Emotional Strain in Jobs Tied to Higher Diabetes Risk

BMJ Group

The emotional demands and confrontation inherent in person-contact roles, involving direct face to face or voice to voice interaction with external parties, are linked to a heightened risk of type 2 diabetes, suggests research published online in Occupational & Environmental Medicine.

And inadequate social support from managers and colleagues at work seems to amplify the magnitude of these associations, the findings indicate.

Job strain, job insecurity, workplace violence and bullying, and effort–reward imbalance have all been linked to a heightened risk of developing type 2 diabetes.

But the potential impact of person-contact roles, which include those requiring interactions with patients, customers, clients, passengers, and students, on this risk isn't known, explain the researchers.

To explore this further, they extracted information from the Swedish Work, Illness, and labour-market Participation (SWIP) cohort which consists of around 5.4 million 16 to 65 year-olds, registered in Sweden in 2005.

They confined their study to those aged 30–60 with information on the job they held in 2005, and no history of any type of diagnosed diabetes, or a prescription for antidiabetic drugs in or before 2005. In all, around 3 million people were included in the study.

They assessed 3 dimensions of person-contact roles—general contact with people, emotional demands as a result of dealing with people with serious health or other problems, and confrontation—and the degree of workplace social support using job exposure matrices, based on the Swedish Work Environment Surveys (1997-2013).

For the general contact with people dimension, the researchers calculated the proportion of survey respondents answering 'roughly ¾ of the time' or 'almost all the time'. For emotional demands and confrontation, they calculated the proportion of those answering 'a few days a week' or 'every day'.

They included 20 job roles in sectors with the highest level of exposure to each of the 3 dimensions. These include healthcare, education, service industries, hospitality, social work, law, security, and transport.

Between 2006 and 2020, 216,640 people (60% men) developed type 2 diabetes. They tended to be older, more likely to be born outside Sweden, and to have a lower level of education and low job control than those who didn't develop the condition.

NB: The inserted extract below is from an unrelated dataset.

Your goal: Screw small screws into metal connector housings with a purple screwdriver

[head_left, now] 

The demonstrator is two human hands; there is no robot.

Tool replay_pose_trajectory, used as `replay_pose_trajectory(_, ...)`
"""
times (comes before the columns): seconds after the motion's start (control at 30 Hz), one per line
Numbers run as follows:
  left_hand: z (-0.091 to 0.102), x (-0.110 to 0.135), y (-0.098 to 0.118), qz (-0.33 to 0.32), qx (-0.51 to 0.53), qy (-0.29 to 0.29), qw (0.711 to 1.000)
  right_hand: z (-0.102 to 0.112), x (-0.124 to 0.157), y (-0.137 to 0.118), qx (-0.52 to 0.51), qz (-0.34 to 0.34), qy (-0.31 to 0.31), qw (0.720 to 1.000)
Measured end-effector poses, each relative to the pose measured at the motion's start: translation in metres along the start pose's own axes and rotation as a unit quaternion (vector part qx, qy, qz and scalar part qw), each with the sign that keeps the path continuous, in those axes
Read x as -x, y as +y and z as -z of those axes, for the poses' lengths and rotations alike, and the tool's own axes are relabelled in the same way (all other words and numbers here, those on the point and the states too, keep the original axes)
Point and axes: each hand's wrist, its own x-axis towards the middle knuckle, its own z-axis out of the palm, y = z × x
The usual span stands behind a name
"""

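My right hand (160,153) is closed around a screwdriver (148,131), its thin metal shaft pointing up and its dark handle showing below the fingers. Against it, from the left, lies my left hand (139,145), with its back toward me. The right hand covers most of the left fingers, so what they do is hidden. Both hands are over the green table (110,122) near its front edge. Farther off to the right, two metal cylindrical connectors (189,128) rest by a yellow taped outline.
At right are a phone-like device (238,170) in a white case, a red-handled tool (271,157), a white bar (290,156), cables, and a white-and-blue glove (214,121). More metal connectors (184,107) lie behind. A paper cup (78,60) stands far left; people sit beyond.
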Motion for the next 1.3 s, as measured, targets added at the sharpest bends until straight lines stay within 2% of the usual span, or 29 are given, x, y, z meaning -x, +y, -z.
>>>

In both women and men, high levels of exposure to all 3 dimensions were associated with an increased risk of type 2 diabetes. But in women, the heightened risk associated with general contact with people disappeared after accounting for level of job control.

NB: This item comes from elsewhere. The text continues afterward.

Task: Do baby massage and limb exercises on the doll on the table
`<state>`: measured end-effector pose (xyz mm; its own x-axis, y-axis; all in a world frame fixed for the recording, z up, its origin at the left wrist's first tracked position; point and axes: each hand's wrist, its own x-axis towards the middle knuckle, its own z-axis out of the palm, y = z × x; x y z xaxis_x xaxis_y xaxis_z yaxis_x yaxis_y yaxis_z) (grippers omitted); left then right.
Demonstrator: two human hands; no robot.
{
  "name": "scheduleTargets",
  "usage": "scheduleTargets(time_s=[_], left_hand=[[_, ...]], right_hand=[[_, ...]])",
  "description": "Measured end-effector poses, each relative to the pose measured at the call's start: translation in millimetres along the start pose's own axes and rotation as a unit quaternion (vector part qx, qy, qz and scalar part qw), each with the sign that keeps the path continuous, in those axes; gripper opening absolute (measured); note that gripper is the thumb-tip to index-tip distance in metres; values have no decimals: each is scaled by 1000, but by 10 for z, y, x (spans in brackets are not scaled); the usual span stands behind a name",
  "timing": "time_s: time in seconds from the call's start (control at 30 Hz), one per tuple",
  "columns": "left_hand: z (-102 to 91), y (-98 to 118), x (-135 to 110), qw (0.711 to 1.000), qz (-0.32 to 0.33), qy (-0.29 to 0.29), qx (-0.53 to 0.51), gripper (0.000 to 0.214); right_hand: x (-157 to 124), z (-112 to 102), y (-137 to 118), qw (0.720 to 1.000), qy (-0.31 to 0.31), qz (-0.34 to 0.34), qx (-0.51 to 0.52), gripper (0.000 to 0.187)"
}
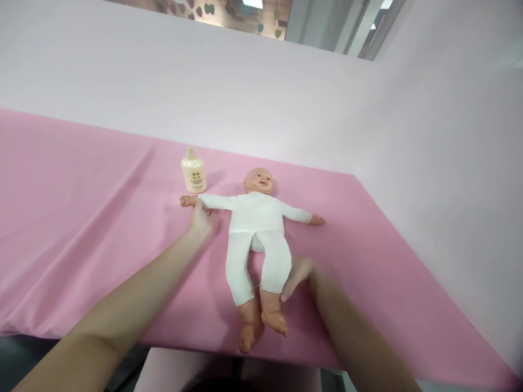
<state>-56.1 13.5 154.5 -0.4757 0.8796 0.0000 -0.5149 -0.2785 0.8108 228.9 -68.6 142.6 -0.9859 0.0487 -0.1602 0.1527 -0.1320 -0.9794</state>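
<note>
A baby doll (258, 215) in a white cloth body lies on its back, arms spread and head toward the wall. My left hand (201, 218) is closed round its outstretched arm near the wrist, thumb on top and fingertips showing beyond the sleeve. Against the lower part of the doll's other-side leg is my right hand (297, 276), curled round it from outside; most of its fingers are hidden behind the leg. Just beyond my left hand stands a pale yellow pump bottle (194, 173) with a printed label.
Pink cloth (368, 272) covers the table, with wrinkles at the left. A white wall (245, 92) rises along the back, and another white wall (461, 136) borders the right side. Above the back wall, an opening shows hanging heart-shaped decorations (210, 8).
</note>
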Motion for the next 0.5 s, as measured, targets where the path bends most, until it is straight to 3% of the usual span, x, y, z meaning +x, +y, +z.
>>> scheduleTargets(time_s=[0.13, 0.3, 0.4, 0.5], left_hand=[[15, -13, -30, 998, 56, -29, 14, 29], [24, -25, -118, 976, 163, -112, 92, 42], [15, -42, -183, 935, 252, -174, 178, 50], [-11, -62, -251, 859, 336, -268, 277, 47]], right_hand=[[0, -3, -96, 996, -71, 11, -54, 35], [43, -46, 54, 989, -117, -80, -40, 54], [48, -47, 246, 982, -56, -173, 38, 63], [32, -43, 359, 958, 6, -259, 123, 65]])
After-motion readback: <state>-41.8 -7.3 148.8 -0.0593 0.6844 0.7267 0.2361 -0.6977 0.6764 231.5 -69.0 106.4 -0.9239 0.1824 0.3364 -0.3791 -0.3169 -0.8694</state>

High levels of exposure to emotional demands and confrontation were, respectively, associated with 20% and 15% heightened risks of type 2 diabetes in men, and 24% and 20% heightened risks, respectively, in women.

The associations between these two dimensions and type 2 diabetes were stronger among those with low levels of workplace social support than they were among those with high levels, with the highest risk (47% greater) in women whose roles entailed high emotional demands, but who had low social support at work.

The findings support the notion that working in people-contact roles is stressful and that this can ultimately affect workers' metabolic health, say the researchers.

They acknowledge various limitations to their findings. For example, they used job exposure matrices which can't capture variations in individual experiences or feelings or work environment within a given occupation. And information on people's entire job history and potentially influential lifestyle behaviours wasn't available either.

Nevertheless, they explain: "With regards to having contact with people at work, there are expectations for emotional management where workers are required to express or hide emotions according to societal, occupational and organisational norms. It is especially stressful when the displayed emotion and the genuinely felt emotion are not aligned."

They continue: "Workers in human service occupations, such as healthcare professionals and social workers, take responsibility for the fundamental human needs of clients and witness human suffering, and in most cases, there is no reciprocity in relations with clients and patients. These are potential stressors that can result in compassion fatigue, burnout, and mental health problems among workers in such occupations."

The biological mechanisms underlying the associations found may involve chronic stress that affects the neuroendocrine system, leading to excessive cortisol production, increased insulin resistance, and decreased insulin secretion and sensitivity, they suggest.

And these biochemical reactions may be made worse by a lack of social support in the workplace, they add.